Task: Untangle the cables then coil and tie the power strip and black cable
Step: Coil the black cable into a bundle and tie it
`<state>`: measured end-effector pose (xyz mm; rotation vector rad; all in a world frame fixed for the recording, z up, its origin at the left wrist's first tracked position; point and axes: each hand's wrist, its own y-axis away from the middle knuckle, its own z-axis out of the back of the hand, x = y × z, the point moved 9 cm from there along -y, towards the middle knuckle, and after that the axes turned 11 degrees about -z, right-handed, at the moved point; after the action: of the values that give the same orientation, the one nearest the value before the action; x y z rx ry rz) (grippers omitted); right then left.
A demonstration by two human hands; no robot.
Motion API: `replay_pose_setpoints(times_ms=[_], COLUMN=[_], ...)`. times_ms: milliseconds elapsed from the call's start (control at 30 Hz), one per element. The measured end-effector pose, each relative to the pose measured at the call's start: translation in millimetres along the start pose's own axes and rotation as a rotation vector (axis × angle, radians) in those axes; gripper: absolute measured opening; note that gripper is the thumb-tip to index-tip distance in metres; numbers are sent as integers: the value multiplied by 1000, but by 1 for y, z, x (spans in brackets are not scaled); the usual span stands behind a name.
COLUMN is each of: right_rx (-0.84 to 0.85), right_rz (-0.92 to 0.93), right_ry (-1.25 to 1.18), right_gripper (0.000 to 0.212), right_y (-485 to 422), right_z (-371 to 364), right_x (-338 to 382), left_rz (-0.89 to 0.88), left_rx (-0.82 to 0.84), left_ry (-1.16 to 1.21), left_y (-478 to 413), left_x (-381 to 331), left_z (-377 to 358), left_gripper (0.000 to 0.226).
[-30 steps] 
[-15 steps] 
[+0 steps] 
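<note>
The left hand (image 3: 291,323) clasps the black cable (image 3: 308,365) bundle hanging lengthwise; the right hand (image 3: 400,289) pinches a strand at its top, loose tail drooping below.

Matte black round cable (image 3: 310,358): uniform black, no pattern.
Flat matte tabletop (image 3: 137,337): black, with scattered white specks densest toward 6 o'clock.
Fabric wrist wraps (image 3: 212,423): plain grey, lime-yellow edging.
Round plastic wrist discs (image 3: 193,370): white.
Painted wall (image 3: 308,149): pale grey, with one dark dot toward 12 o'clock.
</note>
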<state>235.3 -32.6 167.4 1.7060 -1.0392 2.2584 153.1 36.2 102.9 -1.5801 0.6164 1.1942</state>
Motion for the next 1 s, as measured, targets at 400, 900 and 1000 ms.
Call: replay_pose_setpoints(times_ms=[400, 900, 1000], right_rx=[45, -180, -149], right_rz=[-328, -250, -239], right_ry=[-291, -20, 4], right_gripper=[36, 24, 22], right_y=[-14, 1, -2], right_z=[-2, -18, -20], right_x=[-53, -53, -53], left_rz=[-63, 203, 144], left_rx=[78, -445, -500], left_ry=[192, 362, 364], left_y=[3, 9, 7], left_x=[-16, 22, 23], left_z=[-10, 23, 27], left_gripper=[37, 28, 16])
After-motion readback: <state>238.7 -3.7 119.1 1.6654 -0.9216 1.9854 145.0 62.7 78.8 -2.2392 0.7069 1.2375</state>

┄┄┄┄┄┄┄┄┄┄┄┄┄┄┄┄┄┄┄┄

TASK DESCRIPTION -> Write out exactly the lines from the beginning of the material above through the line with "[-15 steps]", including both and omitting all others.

WRITTEN RESPONSE ->
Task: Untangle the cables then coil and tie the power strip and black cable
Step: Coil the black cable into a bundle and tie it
`<state>`: measured end-effector pose (xyz mm; rotation vector rad; all in a world frame fixed for the recording, z up, its origin at the left wrist's first tracked position; point and axes: each hand's wrist, its own y-axis away from the middle knuckle, its own z-axis out of the back of the hand, x = y × z, the point moved 9 cm from there along -y, towards the middle knuckle, and after that the axes turned 11 degrees about -z, right-handed, at the moved point; after the action: of the values that give the same orientation, the one nearest the value before the action; x y z rx ry rz) (grippers omitted); right then left.
A demonstration by two human hands; no robot.
Motion API: `replay_pose_setpoints(times_ms=[_], COLUMN=[_], ...)`. times_ms: milliseconds elapsed from the call's start (control at 30 Hz), one per element. The measured end-effector pose, each relative to the pose measured at the call's start: translation in millimetres along the start pose's own axes and rotation as a rotation vector (axis × angle, radians) in those axes; gripper: absolute measured opening; note that gripper is the thumb-tip to index-tip distance in metres; numbers are sent as integers: the value multiplied by 1000, but by 1 for y, z, x (spans in brackets are not scaled); the usual span stands behind a name.
COLUMN is each of: right_rx (-0.84 to 0.85), right_rz (-0.92 to 0.93), right_ry (-1.25 to 1.18), right_gripper (0.000 to 0.212), right_y (-485 to 422), right_z (-371 to 364), right_x (-338 to 382), left_rz (-0.89 to 0.88), left_rx (-0.82 to 0.84), left_ry (-1.16 to 1.21), left_y (-478 to 413), left_x (-381 to 331), left_z (-377 to 358), left_gripper (0.000 to 0.226).
[-30 steps] 
[-15 steps] 

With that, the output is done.